| WORK ITEM |
Omit pictures and quote the listing below line by line, from its start through the line that holds "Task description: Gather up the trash".

■ ■ ■ ■ ■ ■ ■

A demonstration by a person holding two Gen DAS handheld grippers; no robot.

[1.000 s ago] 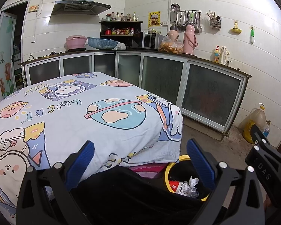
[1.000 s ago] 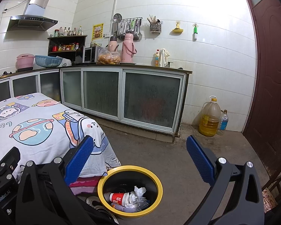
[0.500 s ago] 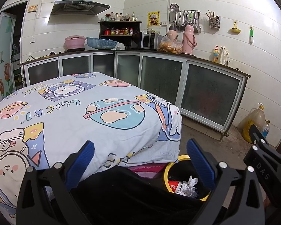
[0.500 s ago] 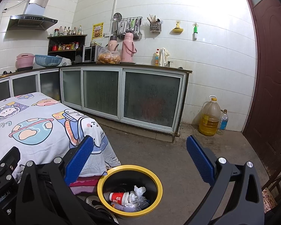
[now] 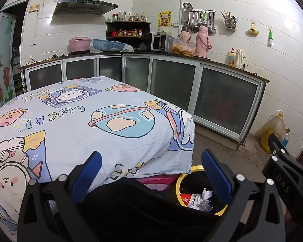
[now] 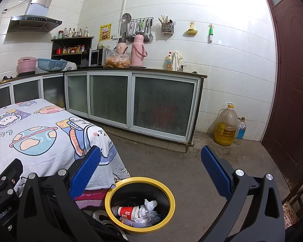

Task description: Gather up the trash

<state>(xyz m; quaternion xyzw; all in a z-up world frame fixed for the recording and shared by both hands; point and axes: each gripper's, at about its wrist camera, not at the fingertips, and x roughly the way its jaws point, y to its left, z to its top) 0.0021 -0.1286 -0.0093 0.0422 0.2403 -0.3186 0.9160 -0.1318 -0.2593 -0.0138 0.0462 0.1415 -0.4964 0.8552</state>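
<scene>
A black trash bin with a yellow rim (image 6: 113, 190) stands on the floor by the table's corner; it also shows in the left wrist view (image 5: 178, 183). Inside lie a red-and-white cup (image 6: 127, 211) and crumpled white paper (image 6: 150, 204). My left gripper (image 5: 151, 171) is open and empty, held over the table's near edge. My right gripper (image 6: 150, 170) is open and empty, above and just behind the bin. The table (image 5: 74, 121) has a cartoon space-print cloth with no trash showing on it.
Glass-front kitchen cabinets (image 6: 131, 102) run along the back wall. An oil jug (image 6: 226, 125) and a small bottle (image 6: 241, 129) stand in the floor corner. A brown door (image 6: 293, 80) is at right. A chair edge (image 6: 297, 191) shows low right.
</scene>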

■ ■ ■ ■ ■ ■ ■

| OUTPUT |
A demonstration by a person holding two Gen DAS handheld grippers; no robot.

[1.000 s ago] 
[1.000 s ago] 
[0.500 s ago] 
[0.500 s ago] 
[now] 
[now] 

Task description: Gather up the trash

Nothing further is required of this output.